Despite these limitations, our study contributes to a small but growing body of literature aimed at improving our understanding of the history and impact of SBD in neonates leading into the preschool years. This study has several strengths. It demonstrates the trajectory and outcome of SDB in a diverse group of neonates with various conditions, while limited prior studies have focused on single groups [22,23,52]. Additionally, all patients with respiratory data underwent follow-up polysomnography (PSG), the gold standard for SDB diagnosis. Moreover, this study cohort was larger than in comparable studies [22,23,52] and represents the longest follow-up of neonates with SDB to date.

5. Conclusions

Our study suggests that clinically important associations may be present between SDB in the neonatal period and later developmental outcomes (at 3 years of age).

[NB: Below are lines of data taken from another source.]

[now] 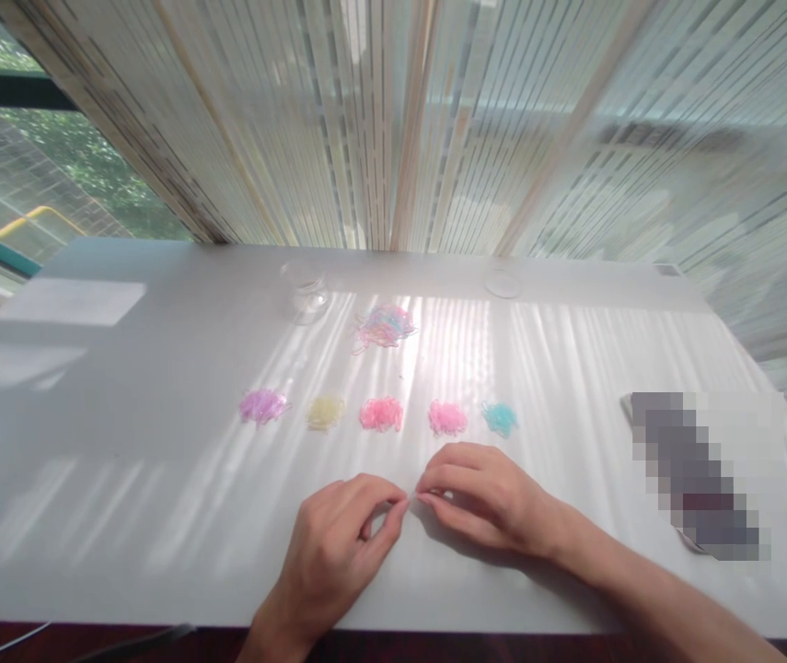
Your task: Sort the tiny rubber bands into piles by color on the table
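White desk point(123, 552) beneath, my left grip point(338, 529) and right grip point(482, 493) are both pinched narrow, almost meeting, as if to steady something tiny; I cannot tell what. Just beyond, spaced apart in a row, seemingly to keep colours unmixed, lie purple bands point(263, 406), yellow bands point(325, 412), red bands point(381, 413), pink bands point(447, 417) and teal bands point(500, 417). Farther sit mixed bands point(386, 326), then the jar point(309, 299) and lid point(502, 284).

Wht tbl point(158, 387): 5 sgl-colour piles point(381, 414), mixed pile point(386, 325), clr jar point(311, 299).
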Action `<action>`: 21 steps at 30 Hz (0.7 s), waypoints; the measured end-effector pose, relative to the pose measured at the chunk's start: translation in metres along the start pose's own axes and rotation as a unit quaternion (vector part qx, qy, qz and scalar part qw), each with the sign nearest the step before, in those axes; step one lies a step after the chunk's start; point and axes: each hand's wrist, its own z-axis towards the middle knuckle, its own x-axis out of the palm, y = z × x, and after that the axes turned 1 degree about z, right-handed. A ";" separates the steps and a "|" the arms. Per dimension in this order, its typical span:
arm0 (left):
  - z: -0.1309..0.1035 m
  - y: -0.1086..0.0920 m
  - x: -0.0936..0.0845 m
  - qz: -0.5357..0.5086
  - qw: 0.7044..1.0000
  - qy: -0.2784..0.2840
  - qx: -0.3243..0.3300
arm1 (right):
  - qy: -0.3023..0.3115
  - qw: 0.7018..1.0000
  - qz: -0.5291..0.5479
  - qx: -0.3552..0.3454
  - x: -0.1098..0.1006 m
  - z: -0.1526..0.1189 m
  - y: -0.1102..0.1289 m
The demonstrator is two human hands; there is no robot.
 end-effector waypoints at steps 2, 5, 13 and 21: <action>0.000 0.000 0.000 0.003 1.000 0.000 0.002 | 0.000 1.000 0.000 -0.001 -0.001 0.000 0.001; -0.001 0.000 0.001 0.004 1.000 0.001 0.006 | -0.008 1.000 -0.002 -0.003 -0.003 0.000 0.002; -0.001 0.002 0.001 -0.004 1.000 -0.002 0.015 | -0.040 0.999 0.020 0.017 -0.003 -0.001 -0.002; -0.004 0.001 0.000 -0.013 1.000 -0.023 0.004 | -0.038 0.998 0.035 0.031 -0.002 -0.002 -0.002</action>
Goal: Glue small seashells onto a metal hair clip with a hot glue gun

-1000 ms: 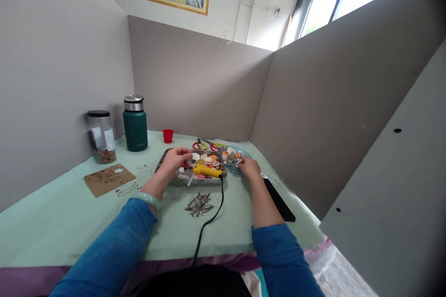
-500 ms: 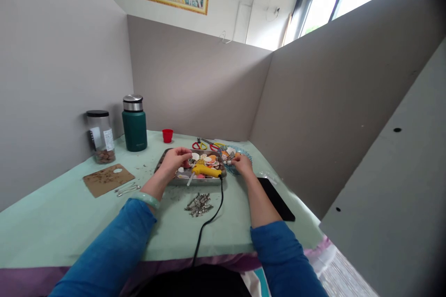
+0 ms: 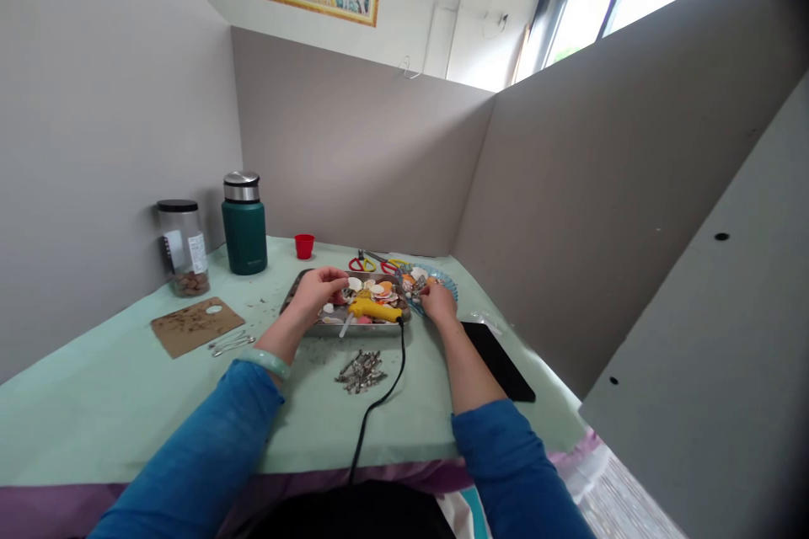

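My left hand [image 3: 321, 288] is over the left side of a metal tray [image 3: 314, 329], fingertips pinched together; anything between them is too small to make out. Colourful flat pieces, white, orange and pink [image 3: 381, 290], fill the tray. Across its front lies a yellow hot glue gun [image 3: 374, 308], a clear glue stick poking out at its left end. My right hand [image 3: 441, 301] reaches into a blue glass dish [image 3: 450, 280] of small mixed trinkets [image 3: 415, 278]. Its fingers are closed at the tips, and what they grip is hidden.
A pile of metal clips [image 3: 361, 371] lies before the tray, beside the black cord [image 3: 377, 404]. Leftward are safety pins [image 3: 231, 344], a brown board [image 3: 197, 327], a jar [image 3: 183, 248] and a green flask [image 3: 244, 227]. Behind stand a red cup [image 3: 304, 247] and scissors [image 3: 362, 263]. A black tablet-like slab [image 3: 498, 360] lies right.
My right hand has shifted slightly within the blue dish, its forearm moving a little left. My left hand and the things on the table have stayed put.
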Motion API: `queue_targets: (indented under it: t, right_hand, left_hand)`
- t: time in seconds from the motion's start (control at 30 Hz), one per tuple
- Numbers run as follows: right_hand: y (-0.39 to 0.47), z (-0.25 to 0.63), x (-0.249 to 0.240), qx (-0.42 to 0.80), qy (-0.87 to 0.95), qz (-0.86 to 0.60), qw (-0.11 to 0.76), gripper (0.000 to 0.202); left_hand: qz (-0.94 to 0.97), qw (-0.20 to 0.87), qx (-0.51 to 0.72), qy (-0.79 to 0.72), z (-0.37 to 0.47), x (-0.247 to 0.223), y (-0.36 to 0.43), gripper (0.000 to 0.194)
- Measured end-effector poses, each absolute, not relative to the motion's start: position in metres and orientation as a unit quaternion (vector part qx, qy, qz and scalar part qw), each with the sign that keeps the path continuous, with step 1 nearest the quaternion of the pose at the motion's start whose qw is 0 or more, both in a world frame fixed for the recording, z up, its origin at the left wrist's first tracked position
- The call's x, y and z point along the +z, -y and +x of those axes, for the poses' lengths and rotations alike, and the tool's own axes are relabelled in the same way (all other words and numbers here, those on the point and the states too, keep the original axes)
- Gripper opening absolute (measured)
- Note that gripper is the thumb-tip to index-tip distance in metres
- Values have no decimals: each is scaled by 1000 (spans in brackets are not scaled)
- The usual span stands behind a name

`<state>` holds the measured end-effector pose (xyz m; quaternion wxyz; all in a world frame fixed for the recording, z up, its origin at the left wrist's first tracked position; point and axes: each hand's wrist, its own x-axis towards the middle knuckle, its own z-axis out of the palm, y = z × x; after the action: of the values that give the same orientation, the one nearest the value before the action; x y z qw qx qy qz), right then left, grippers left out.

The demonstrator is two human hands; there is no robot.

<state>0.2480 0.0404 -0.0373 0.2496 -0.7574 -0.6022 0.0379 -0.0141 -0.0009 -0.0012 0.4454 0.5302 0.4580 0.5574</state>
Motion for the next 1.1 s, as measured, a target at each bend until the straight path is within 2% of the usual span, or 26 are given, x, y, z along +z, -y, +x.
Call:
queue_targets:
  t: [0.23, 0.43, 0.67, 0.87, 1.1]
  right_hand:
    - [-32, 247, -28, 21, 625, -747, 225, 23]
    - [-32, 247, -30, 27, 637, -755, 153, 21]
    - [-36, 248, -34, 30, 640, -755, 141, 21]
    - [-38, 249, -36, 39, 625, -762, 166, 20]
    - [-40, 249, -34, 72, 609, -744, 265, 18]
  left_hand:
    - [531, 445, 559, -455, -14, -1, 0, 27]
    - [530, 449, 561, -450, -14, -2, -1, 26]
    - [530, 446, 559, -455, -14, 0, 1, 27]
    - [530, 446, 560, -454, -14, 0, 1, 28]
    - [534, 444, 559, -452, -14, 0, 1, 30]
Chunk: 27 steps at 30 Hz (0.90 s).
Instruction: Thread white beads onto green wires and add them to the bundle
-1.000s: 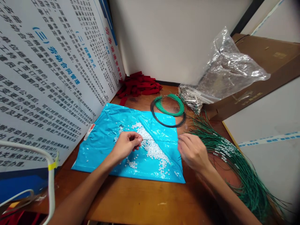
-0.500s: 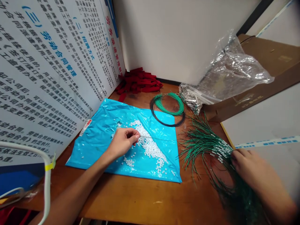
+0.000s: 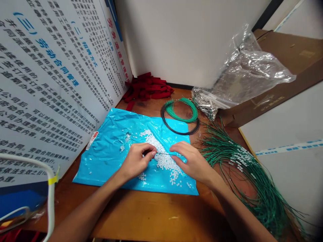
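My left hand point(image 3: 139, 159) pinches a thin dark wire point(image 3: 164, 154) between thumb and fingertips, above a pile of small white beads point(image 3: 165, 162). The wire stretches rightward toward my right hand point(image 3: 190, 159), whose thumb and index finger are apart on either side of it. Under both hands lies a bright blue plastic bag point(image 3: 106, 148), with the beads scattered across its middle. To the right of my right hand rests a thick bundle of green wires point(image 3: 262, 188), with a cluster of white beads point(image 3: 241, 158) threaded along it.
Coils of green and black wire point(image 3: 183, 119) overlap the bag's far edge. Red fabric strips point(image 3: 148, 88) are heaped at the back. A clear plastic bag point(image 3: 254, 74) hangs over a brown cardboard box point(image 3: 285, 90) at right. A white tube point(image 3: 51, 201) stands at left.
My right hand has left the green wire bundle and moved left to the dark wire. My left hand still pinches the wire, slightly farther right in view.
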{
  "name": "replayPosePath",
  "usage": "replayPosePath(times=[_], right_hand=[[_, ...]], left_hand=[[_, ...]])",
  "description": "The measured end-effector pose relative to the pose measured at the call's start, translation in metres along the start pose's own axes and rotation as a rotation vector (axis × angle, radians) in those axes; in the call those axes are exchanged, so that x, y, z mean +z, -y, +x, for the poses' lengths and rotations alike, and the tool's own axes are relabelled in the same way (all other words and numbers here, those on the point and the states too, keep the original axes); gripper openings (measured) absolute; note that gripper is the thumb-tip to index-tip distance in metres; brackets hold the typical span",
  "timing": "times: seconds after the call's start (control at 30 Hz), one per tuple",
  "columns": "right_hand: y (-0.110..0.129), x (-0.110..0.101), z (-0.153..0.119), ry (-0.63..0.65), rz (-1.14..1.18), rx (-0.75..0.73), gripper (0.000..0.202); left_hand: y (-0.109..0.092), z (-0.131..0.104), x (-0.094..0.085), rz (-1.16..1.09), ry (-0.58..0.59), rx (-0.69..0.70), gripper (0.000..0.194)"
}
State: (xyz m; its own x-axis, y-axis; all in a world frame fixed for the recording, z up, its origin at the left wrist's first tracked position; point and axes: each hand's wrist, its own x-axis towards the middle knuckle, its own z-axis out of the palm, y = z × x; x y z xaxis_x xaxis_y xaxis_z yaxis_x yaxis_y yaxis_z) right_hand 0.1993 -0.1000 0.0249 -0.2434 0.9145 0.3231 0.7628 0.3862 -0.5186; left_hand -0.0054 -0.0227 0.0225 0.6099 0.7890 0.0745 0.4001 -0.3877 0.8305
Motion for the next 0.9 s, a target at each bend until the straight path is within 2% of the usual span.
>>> replayPosePath(times=[0.1, 0.23, 0.4, 0.9], right_hand=[[-0.002, 0.014, 0.006, 0.06, 0.169, 0.086, 0.012], [-0.005, 0.016, 0.011, 0.13, 0.369, 0.246, 0.013], [-0.005, 0.018, 0.013, 0.066, 0.476, 0.364, 0.012], [-0.013, 0.026, 0.006, 0.067, 0.41, 0.344, 0.012]], left_hand=[[-0.001, -0.001, 0.002, 0.006, 0.019, 0.012, 0.015], [0.0, -0.001, 0.004, -0.008, 0.04, 0.008, 0.016], [0.002, 0.001, 0.005, -0.049, 0.085, -0.049, 0.015], [0.005, 0.003, 0.007, -0.094, 0.165, -0.145, 0.015]])
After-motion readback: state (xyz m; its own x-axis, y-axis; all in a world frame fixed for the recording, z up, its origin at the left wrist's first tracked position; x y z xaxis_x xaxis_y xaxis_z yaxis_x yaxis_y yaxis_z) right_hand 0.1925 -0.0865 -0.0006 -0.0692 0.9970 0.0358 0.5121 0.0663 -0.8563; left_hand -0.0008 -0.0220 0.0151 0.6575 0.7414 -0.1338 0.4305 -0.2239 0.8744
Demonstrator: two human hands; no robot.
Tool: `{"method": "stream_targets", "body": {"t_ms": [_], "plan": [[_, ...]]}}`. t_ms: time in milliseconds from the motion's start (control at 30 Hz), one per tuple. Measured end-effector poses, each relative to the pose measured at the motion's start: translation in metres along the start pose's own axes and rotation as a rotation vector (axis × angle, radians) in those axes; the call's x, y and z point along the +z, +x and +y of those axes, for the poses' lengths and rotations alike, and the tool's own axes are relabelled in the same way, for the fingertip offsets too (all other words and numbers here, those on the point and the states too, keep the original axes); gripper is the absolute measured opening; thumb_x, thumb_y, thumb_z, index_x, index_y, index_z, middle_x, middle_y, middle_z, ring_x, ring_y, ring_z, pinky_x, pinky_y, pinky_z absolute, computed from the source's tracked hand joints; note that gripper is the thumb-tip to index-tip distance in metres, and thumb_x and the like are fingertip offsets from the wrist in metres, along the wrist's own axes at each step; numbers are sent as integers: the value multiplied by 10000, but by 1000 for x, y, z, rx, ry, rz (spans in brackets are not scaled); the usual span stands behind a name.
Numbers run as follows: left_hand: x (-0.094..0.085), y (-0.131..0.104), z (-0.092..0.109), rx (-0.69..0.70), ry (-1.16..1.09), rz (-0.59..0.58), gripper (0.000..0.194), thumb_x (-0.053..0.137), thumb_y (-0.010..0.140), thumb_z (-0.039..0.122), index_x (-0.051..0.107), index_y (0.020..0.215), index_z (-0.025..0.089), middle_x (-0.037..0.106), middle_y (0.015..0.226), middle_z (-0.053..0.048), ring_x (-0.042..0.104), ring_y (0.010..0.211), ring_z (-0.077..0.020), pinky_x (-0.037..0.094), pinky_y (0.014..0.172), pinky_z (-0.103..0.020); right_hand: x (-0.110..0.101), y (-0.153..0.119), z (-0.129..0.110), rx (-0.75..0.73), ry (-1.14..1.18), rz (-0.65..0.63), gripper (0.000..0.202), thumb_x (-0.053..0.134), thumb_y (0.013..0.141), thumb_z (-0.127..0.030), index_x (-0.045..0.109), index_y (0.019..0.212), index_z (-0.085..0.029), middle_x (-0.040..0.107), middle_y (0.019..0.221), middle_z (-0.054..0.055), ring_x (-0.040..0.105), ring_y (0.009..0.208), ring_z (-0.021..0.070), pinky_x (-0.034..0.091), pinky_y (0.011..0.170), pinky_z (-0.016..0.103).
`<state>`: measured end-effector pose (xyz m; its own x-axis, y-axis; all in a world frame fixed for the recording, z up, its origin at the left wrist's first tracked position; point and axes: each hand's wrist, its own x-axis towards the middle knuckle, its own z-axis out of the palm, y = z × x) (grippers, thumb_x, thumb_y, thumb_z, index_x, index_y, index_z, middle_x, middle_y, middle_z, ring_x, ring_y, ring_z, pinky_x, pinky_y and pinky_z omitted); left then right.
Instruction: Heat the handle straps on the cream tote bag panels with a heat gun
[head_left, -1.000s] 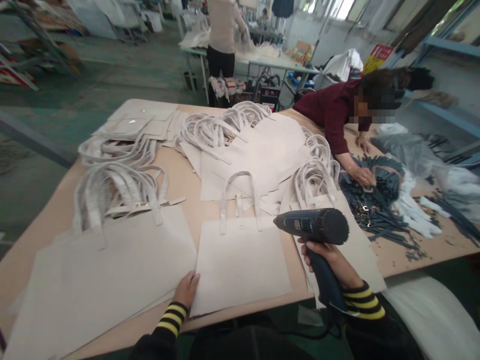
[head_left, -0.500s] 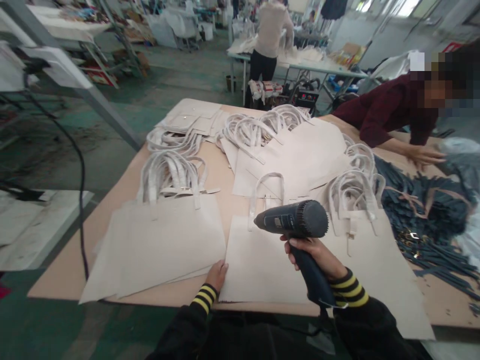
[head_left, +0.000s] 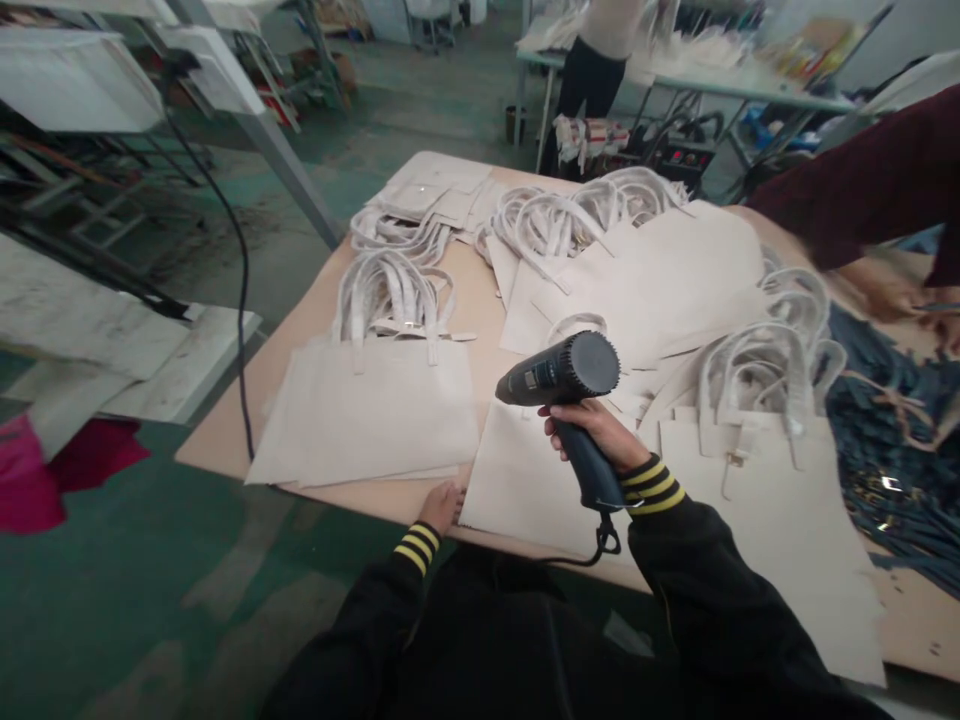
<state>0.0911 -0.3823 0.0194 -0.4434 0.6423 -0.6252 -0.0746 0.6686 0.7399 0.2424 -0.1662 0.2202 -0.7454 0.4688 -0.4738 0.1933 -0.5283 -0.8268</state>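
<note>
My right hand (head_left: 600, 430) is wrapped round the grip of a dark heat gun (head_left: 551, 375), its nozzle toward the left. The gun is over a cream bag panel (head_left: 517, 480) lying flat at the table's front edge, and hides part of the panel and its handle. My left hand (head_left: 442, 505) rests at the table edge by the panel's left front corner, fingers stretched and nothing visible in them. Left of it lies a stack of cream bag panels (head_left: 382, 420) with looped handles. Another stack of handled panels (head_left: 787, 520) lies on the right.
More cream panels (head_left: 637, 270) and looped handles cover the back of the tan table (head_left: 480, 330). Dark blue straps (head_left: 892, 410) with metal buckles lie at right, near a co-worker's maroon sleeve (head_left: 862, 170). A black cable (head_left: 244, 340) hangs at left; another person stands behind.
My view has swung left and down. The heat gun has moved left and back over the panel, its cord now showing. My left hand has slid off the panel's side edge toward its front corner.
</note>
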Motion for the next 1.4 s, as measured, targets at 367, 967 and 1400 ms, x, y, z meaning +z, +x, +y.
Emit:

Establishing definitive associations may require a larger sample. Additional research is necessary to understand the relationship between SDB severity, treatment effectiveness, and outcomes in non-syndromic infants. Furthermore, the inconsistency in defining thresholds for SDB in neonates, infants and young children hinders the ability of studies to effectively compare the presence and absence of SDB with outcomes of interest. A coordinated effort to define clinically significant SDB thresholds in this at-risk patient population is required.